Diğer hizmetler kalemi kamu çalışanlarını içeriyor ve yüzde 8.7'tan yüzde 9.5’a gelmesi önemli bir gelişme zira GDP içinde payı yüzde 20 civarında.. Ancak örneğin sağlık sektörüne baktığımızda geleneksel Çin tıbbı ve standart hastane vs verileri bu kadar net bir büyüme göstermiyor. Ancak bunu kamu harcamalarındaki artışla açıklamak mümkün elbette. Yine de ben şüphe dolu olarak bakmayı tercih ediyorum. Endüstrinin GSYH içinde payı yüzde 34.30. İnşaat yüzde 6.42, Emlak yüzde 6.12 , Finans yüzde 8.73, Toptan ve perakende yüzde 9.78 olmuş. Çin yüzde 7 hedefini korumayı düşünüyorsa Finansın payının daha da gerileyeceğini göz önüne alarak daha fazla adım atmalı. İlk indikatörleri 26 Ekim Parti toplantısında göreceğiz. Hedefin yüzde 6.5'a revize edilmesi beklentisi yüksek.
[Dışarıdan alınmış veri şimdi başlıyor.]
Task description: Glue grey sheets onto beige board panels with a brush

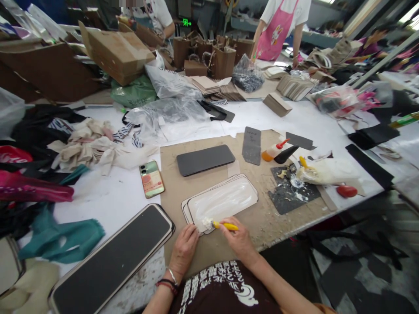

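Note:
My right hand (pixel 236 237) grips the yellow handle of a glue brush (pixel 225 225). Its bristles touch a cream panel (pixel 225 198) with rounded corners, and white glue lies in streaks and a lump there. This panel tops a small stack of similar dark-edged pieces. At the stack's near left corner, my left hand (pixel 186 245) holds the edge with its fingers curled together; the fingertips are partly hidden. Beyond the stack lies a dark grey panel (pixel 205 159). To my left stretches a long pile of dark panels with pale borders (pixel 114 257).
A phone (pixel 152 179) lies left of the brown board. On the right are a glue bottle (pixel 275 150), a glue-smeared dark sheet (pixel 291 192), a white bag with a second yellow handle (pixel 327 170) and a red object (pixel 347 191). A person in a pink apron (pixel 275 32) stands opposite.

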Motion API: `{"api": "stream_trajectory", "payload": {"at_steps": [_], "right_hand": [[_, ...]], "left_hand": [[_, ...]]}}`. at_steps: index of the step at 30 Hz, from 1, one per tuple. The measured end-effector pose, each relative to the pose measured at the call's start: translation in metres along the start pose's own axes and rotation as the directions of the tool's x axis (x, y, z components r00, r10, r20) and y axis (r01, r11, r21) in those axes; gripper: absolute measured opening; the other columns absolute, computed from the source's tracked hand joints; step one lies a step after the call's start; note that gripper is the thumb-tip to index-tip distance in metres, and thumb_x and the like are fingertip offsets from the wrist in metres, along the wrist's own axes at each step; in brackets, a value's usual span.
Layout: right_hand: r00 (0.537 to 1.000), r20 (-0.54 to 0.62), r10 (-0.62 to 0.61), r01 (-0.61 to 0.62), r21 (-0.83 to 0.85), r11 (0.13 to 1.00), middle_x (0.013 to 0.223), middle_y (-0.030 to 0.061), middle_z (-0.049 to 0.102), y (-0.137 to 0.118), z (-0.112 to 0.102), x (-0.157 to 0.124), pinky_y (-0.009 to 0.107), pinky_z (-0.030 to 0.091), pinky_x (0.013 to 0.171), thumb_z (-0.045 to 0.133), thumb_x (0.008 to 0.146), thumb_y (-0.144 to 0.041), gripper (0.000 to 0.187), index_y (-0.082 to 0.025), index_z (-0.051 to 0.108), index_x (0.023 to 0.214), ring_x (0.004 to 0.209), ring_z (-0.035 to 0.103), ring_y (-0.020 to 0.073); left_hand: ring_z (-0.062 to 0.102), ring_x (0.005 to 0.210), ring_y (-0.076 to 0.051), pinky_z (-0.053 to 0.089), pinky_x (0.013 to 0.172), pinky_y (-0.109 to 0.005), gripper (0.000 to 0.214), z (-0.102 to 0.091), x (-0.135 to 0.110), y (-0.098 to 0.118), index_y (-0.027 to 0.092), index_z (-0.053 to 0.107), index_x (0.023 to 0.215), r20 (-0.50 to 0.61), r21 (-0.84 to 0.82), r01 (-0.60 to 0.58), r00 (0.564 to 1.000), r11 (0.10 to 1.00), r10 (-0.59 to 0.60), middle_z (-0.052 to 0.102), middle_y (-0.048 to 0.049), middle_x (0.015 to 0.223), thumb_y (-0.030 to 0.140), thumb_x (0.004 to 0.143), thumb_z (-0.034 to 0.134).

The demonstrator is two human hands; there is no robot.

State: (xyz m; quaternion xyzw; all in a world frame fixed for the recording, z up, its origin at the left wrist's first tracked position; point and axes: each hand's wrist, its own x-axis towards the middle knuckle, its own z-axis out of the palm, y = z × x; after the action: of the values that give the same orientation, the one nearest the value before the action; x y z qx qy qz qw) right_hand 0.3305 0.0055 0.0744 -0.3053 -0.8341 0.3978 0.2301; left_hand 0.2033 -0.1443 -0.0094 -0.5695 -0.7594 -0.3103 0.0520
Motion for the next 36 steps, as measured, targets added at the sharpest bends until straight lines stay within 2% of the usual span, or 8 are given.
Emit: {"api": "stream_trajectory", "payload": {"at_steps": [7,11,15,19,24,26,30,36], "right_hand": [[0.973,-0.228,-0.041,-0.039,-0.334,0.942,0.079,0.0069,0.064,0.066,-0.081,0.026,0.032,0.049,0.07,0.046,0.087,-0.042,0.03,-0.018,0.061,0.08,0.075,0.061,0.0197],[0.961,-0.247,-0.122,0.012,-0.405,0.914,0.083,0.0074,0.064,0.082,-0.103,0.048,0.032,0.049,0.074,0.044,0.089,-0.04,0.028,-0.018,0.061,0.085,0.079,0.06,0.0196],[0.975,-0.123,-0.187,0.114,-0.445,0.888,0.082,0.0084,0.063,0.08,-0.089,0.052,0.034,0.049,0.075,0.039,0.092,-0.033,0.027,-0.017,0.061,0.086,0.081,0.059,0.0204],[0.974,0.064,-0.218,0.227,-0.325,0.918,0.086,0.0062,0.062,0.067,-0.079,0.044,0.031,0.049,0.077,0.041,0.092,-0.025,0.02,-0.019,0.06,0.091,0.085,0.058,0.0182],[0.967,-0.007,-0.253,0.231,-0.381,0.895,0.09,0.0074,0.061,0.075,-0.095,0.066,0.034,0.048,0.08,0.043,0.091,-0.023,0.016,-0.019,0.058,0.096,0.088,0.057,0.0196],[0.965,0.029,-0.262,0.248,-0.436,0.865,0.089,0.0073,0.061,0.08,-0.094,0.078,0.035,0.047,0.08,0.044,0.09,-0.021,0.015,-0.019,0.058,0.094,0.088,0.056,0.0205],[0.948,0.17,-0.269,0.318,-0.449,0.835,0.088,0.007,0.061,0.068,-0.066,0.083,0.033,0.047,0.077,0.046,0.088,-0.015,0.013,-0.018,0.058,0.09,0.086,0.054,0.0205],[0.909,0.299,-0.292,0.384,-0.323,0.865,0.086,0.0045,0.061,0.022,-0.01,0.07,0.028,0.047,0.075,0.054,0.082,-0.008,0.012,-0.018,0.059,0.085,0.084,0.052,0.0184]], "left_hand": [[0.058,0.098,-0.019,0.054,0.086,-0.034,0.015,0.002,0.001,0.001,0.016,0.06,0.095,-0.002,0.022,-0.025,1.0,0.999,0.025,0.063,-0.0068,0.096,0.015,0.084,0.049],[0.058,0.099,-0.02,0.054,0.085,-0.034,0.017,0.003,-0.001,0.002,0.017,0.06,0.096,-0.01,0.041,-0.013,1.0,0.999,0.013,0.063,-0.0075,0.098,0.016,0.085,0.048],[0.059,0.098,-0.02,0.055,0.084,-0.034,0.017,0.006,-0.003,0.003,0.017,0.06,0.095,-0.038,0.055,-0.001,0.999,0.999,0.003,0.063,-0.0078,0.097,0.018,0.086,0.045],[0.06,0.098,-0.019,0.055,0.084,-0.034,0.021,0.01,-0.008,0.003,0.017,0.06,0.097,-0.027,0.103,-0.002,1.0,0.995,0.005,0.063,-0.0081,0.1,0.018,0.088,0.041],[0.061,0.098,-0.019,0.055,0.084,-0.033,0.023,0.011,-0.013,0.006,0.016,0.06,0.1,-0.01,0.139,0.045,0.999,0.989,-0.045,0.063,-0.0093,0.104,0.021,0.088,0.041],[0.061,0.098,-0.018,0.054,0.085,-0.033,0.023,0.011,-0.013,0.009,0.016,0.06,0.101,0.003,0.14,0.074,0.997,0.987,-0.075,0.063,-0.0089,0.105,0.021,0.088,0.041],[0.061,0.097,-0.018,0.054,0.085,-0.032,0.021,0.008,-0.008,0.013,0.015,0.06,0.099,0.003,0.134,0.104,0.994,0.985,-0.106,0.064,-0.009,0.103,0.022,0.087,0.044],[0.062,0.094,-0.017,0.055,0.083,-0.03,0.021,0.008,-0.003,0.015,0.016,0.061,0.096,-0.009,0.135,0.099,0.995,0.986,-0.099,0.065,-0.008,0.1,0.02,0.088,0.042]]}}
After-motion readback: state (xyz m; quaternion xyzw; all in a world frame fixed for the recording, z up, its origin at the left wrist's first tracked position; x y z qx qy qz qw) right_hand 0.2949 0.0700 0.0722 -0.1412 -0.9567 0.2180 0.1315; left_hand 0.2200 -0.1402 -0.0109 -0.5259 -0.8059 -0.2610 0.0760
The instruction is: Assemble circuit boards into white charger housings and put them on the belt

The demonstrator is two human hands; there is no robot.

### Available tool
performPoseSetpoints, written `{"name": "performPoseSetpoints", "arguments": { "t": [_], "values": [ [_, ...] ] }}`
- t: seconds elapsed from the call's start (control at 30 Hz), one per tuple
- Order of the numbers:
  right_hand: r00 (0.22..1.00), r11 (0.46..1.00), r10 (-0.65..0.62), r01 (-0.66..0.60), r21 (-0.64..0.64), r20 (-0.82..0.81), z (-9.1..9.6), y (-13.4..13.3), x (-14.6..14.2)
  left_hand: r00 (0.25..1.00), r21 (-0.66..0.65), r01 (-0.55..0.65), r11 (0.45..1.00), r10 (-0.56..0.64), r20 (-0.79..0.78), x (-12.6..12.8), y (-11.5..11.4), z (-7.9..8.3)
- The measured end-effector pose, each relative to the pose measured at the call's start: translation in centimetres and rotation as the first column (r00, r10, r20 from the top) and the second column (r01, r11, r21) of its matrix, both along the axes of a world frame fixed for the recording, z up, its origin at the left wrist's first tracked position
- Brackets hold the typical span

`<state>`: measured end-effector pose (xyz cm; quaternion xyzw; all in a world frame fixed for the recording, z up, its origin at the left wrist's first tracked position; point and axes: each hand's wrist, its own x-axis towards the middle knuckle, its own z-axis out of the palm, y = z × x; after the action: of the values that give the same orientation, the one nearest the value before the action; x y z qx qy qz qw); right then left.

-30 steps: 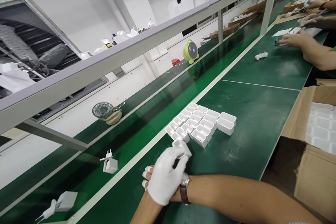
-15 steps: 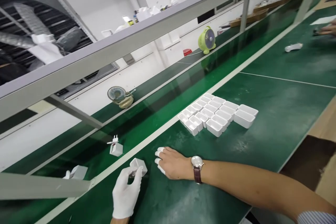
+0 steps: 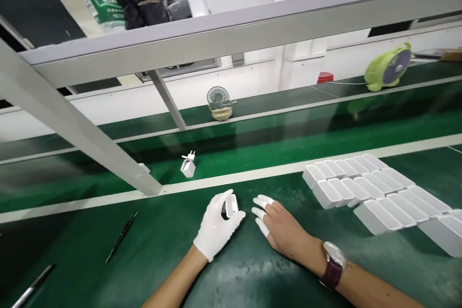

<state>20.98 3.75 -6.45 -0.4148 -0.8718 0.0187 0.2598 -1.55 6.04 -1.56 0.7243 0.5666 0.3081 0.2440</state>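
My left hand (image 3: 216, 226), in a white glove, is closed around a small white plastic case (image 3: 231, 205) just above the green bench. My right hand (image 3: 281, 226) lies flat on the bench right beside it, fingers spread, with white cots on the fingertips and a watch (image 3: 334, 264) on the wrist; it holds nothing. To the right, several white plastic cases (image 3: 364, 187) stand packed in rows on the bench. A white plug adapter (image 3: 188, 167) with its prongs up sits on the conveyor belt beyond my left hand.
A grey frame post (image 3: 83, 134) slants down to the belt edge at left. Two dark pen-like tools (image 3: 121, 237) lie on the bench at lower left. A small grey fan (image 3: 219, 102) and a green fan (image 3: 388, 67) stand on the far side.
The view has swung left. My left hand with the white case moved up beside my right hand. The plug adapter sits farther along the belt relative to my hands.
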Motion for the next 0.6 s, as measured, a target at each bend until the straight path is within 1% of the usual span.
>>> {"name": "performPoseSetpoints", "arguments": {
  "t": [0.07, 0.17, 0.27, 0.4, 0.47, 0.6],
  "values": [
    [1.000, 1.000, 0.003, -0.002, 0.028, -0.020, -0.1, -0.1, 0.0, 0.999, -0.037, -0.003, 0.999, 0.004, 0.043, -0.1, -0.2, -0.2],
    [0.999, 0.998, 0.011, -0.009, 0.056, -0.032, -0.5, -0.3, 0.1, 0.993, -0.073, -0.044, 0.996, 0.052, 0.109, -0.2, -0.5, -0.4],
    [0.999, 0.997, 0.030, -0.029, 0.078, -0.016, -1.2, -0.4, 0.4, 0.984, -0.098, -0.074, 0.992, 0.089, 0.155, -0.1, -0.8, -0.5],
    [0.999, 0.994, 0.033, -0.035, 0.105, 0.017, -2.2, -0.3, 0.5, 0.979, -0.128, -0.074, 0.989, 0.097, 0.181, -0.1, -1.2, -0.4],
    [0.999, 0.992, 0.033, -0.035, 0.124, 0.016, -2.3, -0.2, 0.5, 0.978, -0.133, -0.073, 0.988, 0.098, 0.187, -0.2, -1.3, -0.4],
    [0.999, 0.989, 0.028, -0.030, 0.143, 0.015, -1.8, -0.2, 0.3, 0.978, -0.125, -0.075, 0.989, 0.097, 0.183, -0.2, -1.3, -0.3]
  ]
}}
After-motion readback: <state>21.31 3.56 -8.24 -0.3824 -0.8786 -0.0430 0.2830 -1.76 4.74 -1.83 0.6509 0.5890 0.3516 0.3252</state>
Nominal olarak ise büyüme yüzde 6.2 ile 1999'dan bu yana yani 2000’li yılların en düşük seviyesinde. Enflasyon konusunda sorun olduğunu PPI'da görüyorduk ama CPI'ın artıda bulunması nedeni ile piyasanın konuşmayı tercih ettiği "korku" merkezleri EB ve ABD. Oysa eksi deflatör Çin ekonomisinin geneline yayılmış bir sorun gösteriyor. Bu sorun ekonomideki kredi miktarını da göz önüne alırsa çok ciddi bir noktaya doğru gidiyor olabilir. Ve aslını isterseniz gidecek de. Gerek Çin gerekse Japonya gibi ülkelerde borç analizlerinden sonra rahatlatıcı bir açıklama geliyor: Evet borç çok yüksek ama kendi halkına. Yani ülke bir bütün olarak kendine borçlu olduğu için bir noktada devlet isterse borcu monetize edebilir. Doğru, ama doğru olsa bile tüketime yönlendirmeye çalıştığınız bir ekonomide dolaylı olarak vergi artışı ile aynı sonuca sahip olan böyle bir adım dengeleme değil tam aksi bir durum yaratacak.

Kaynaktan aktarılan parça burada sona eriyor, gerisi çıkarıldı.